# Task instructions
Restate, word for word, the lines from the opening line of the data through the line containing "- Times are", both included, and nothing else.

# Material provided
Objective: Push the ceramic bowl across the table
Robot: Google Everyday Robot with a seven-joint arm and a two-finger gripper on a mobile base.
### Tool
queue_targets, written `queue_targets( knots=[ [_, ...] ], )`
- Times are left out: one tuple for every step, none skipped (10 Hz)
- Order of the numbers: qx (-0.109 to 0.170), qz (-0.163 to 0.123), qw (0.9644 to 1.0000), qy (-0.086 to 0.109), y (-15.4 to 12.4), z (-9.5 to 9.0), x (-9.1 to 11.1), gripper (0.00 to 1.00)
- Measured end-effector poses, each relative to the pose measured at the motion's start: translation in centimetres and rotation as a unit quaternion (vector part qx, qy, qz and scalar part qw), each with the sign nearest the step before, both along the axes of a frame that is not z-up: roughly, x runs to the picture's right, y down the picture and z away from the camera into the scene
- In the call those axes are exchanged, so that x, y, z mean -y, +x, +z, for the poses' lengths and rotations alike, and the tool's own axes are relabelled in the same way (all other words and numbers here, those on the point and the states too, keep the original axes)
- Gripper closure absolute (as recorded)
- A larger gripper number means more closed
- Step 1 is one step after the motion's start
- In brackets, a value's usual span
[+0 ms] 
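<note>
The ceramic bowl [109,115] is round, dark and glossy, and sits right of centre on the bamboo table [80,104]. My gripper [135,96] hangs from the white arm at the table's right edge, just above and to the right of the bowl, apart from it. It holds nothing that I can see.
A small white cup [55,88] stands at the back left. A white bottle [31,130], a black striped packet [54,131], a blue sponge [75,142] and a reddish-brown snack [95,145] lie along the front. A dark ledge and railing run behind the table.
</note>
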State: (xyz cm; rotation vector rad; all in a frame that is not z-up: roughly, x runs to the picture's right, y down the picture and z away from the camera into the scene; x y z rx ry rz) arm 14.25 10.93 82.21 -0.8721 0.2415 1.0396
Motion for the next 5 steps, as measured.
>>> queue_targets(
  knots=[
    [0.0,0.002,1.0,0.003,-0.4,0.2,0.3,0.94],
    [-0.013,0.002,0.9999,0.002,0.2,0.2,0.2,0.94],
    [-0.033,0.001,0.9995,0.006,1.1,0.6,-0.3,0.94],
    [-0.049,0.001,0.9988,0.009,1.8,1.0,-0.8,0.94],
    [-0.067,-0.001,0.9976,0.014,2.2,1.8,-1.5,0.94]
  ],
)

# Output
Objective: Push the ceramic bowl across the table
Robot: Google Everyday Robot with a seven-joint arm and a two-finger gripper on a mobile base.
### Tool
queue_targets, written `queue_targets( knots=[ [_, ...] ], )`
- Times are left out: one tuple for every step, none skipped (10 Hz)

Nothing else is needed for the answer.